If the name of the snapshot to be pull is not specified by the use of the "-n" option, snappuller will use ssh to determine the name of the most recent snapshot available on the master Solr server and pull it over if it does not already exist on the slave Solr server.
The status and stats of the current or most recent rsync operation of snappuller is kept in the file solr/logs/snappuller.status. Whenever this file is updated by snappuller, a copy is scp back to the master Solr server. See SolrCollectionDistributionStatusStats for more details.

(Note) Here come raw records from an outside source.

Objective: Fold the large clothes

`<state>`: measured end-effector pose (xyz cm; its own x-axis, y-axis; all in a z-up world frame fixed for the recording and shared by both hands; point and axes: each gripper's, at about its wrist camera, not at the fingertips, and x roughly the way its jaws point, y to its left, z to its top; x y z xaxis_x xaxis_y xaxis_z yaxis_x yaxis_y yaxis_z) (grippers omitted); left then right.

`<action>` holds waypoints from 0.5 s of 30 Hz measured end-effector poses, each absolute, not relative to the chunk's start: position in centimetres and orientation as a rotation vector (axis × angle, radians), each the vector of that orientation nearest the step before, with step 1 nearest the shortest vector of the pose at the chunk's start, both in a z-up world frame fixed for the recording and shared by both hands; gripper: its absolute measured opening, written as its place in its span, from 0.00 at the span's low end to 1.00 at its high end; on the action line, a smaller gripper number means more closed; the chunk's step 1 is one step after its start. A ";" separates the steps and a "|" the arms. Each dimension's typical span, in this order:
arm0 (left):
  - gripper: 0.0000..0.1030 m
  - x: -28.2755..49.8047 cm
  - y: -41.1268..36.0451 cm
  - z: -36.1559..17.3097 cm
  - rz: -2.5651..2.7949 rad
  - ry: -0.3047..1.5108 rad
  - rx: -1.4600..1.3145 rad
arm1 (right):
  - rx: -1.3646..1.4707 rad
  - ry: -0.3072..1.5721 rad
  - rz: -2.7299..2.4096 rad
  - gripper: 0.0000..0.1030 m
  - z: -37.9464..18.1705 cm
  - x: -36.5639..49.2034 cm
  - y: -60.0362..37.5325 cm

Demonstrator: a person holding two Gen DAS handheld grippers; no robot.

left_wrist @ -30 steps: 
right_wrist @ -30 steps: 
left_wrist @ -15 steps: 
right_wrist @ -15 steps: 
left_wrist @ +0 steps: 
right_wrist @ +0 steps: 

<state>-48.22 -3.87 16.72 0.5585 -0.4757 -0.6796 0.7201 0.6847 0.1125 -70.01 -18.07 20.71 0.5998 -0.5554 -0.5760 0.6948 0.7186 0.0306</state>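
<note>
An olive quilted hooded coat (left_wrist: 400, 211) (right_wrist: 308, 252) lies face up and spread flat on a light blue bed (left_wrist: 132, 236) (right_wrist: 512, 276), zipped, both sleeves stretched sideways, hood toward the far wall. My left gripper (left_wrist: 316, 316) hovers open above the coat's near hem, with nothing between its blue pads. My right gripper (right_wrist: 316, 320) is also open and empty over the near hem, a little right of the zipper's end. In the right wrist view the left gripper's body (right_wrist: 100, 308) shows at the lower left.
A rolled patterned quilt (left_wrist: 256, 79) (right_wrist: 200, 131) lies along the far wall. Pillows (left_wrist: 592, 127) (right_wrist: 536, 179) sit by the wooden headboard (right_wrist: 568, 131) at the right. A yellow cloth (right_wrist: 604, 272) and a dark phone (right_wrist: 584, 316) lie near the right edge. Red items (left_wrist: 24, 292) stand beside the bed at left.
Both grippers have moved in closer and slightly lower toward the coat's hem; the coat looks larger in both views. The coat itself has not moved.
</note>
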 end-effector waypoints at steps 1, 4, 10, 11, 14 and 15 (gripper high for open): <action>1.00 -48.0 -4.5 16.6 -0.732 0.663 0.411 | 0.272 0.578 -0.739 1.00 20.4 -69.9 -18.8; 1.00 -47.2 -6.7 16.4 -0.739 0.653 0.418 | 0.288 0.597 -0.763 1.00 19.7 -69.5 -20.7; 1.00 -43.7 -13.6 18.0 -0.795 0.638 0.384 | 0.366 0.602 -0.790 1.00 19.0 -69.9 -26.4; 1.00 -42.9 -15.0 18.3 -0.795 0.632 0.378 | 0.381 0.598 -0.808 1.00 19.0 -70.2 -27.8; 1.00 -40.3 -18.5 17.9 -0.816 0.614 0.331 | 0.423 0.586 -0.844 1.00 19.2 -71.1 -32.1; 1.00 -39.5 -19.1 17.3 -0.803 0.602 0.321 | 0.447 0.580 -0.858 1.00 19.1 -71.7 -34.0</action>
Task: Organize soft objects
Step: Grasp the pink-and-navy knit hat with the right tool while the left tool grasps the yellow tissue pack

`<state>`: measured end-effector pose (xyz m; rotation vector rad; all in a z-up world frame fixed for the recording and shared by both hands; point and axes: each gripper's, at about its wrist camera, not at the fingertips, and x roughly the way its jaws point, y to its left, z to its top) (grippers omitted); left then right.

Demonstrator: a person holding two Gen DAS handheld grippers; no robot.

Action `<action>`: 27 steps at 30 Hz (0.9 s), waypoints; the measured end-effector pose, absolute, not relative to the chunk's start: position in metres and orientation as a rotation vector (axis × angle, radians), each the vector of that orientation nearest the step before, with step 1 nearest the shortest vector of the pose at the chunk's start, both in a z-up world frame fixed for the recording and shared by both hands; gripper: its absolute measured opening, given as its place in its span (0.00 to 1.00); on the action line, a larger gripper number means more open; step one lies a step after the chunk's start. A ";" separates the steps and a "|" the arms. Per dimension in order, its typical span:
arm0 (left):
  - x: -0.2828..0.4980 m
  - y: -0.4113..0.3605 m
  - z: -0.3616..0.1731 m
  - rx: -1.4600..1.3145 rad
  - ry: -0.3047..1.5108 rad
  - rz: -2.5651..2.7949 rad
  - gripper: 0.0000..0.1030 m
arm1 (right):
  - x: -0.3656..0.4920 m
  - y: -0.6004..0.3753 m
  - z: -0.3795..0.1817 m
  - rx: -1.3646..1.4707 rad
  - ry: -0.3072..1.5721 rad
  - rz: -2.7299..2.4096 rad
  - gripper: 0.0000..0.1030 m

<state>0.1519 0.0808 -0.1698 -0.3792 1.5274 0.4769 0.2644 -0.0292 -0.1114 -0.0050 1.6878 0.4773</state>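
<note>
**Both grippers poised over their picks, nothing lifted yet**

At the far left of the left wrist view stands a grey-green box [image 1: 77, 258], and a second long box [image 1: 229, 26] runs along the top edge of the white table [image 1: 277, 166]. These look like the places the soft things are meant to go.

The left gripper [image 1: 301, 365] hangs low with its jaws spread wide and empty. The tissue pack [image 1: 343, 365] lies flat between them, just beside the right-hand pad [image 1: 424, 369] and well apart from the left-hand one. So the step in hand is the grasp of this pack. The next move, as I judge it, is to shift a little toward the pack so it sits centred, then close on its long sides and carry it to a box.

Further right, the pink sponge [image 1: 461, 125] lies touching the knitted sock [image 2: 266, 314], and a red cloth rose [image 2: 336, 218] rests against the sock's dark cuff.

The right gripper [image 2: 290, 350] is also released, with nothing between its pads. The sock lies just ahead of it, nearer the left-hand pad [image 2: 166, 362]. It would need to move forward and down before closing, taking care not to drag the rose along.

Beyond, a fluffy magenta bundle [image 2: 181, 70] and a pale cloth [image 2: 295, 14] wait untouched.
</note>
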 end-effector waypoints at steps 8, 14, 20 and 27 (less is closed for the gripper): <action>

All relative paths specified with the -D and -d options start at the Solr root directory solr.
snapinstaller
usage: snapinstaller [-M master] [-S sdir] [-d dir] [-u username] [-v] -M master specify hostname of master server from where to pull index snapshot -S specify directory holding snapshot status on master server -d specify directory holding index data on local machine -u specify user to sudo to before running script -v increase verbosity -V output debugging info
After a snapshot has been installed, snapinstaller writes its name into the file solr/logs/snapshot.current, and scp a copy of this file back to the master Solr server. See SolrCollectionDistributionStatusStats for more details. All relative paths specified with the -d option start at the Solr root directory solr.
snapcleaner
usage: snapcleaner -D <days> | -N <num> [-d dir] [-u username] [-v] -D <days> cleanup snapshots more than <days> days old -N <num> keep the most most recent <num> number of snapshots and cleanup up the remaining ones that are not being pulled -d specify directory holding index data -u specify user to sudo to before running script -v increase verbosity -V output debugging info
Please note that the argument to the commnand line option -D is not inclusive. In addition, a day old is defined as more than 24 hours old from the time the command is invoked. For example, -D 1 will cause snapcleaner to remove snapshots more than but not including 1 day old, ie 2 days and older. Therefore, snapshots more than 48 hours old will be removed. All relative paths specified with the -d option start at the Solr root directory solr.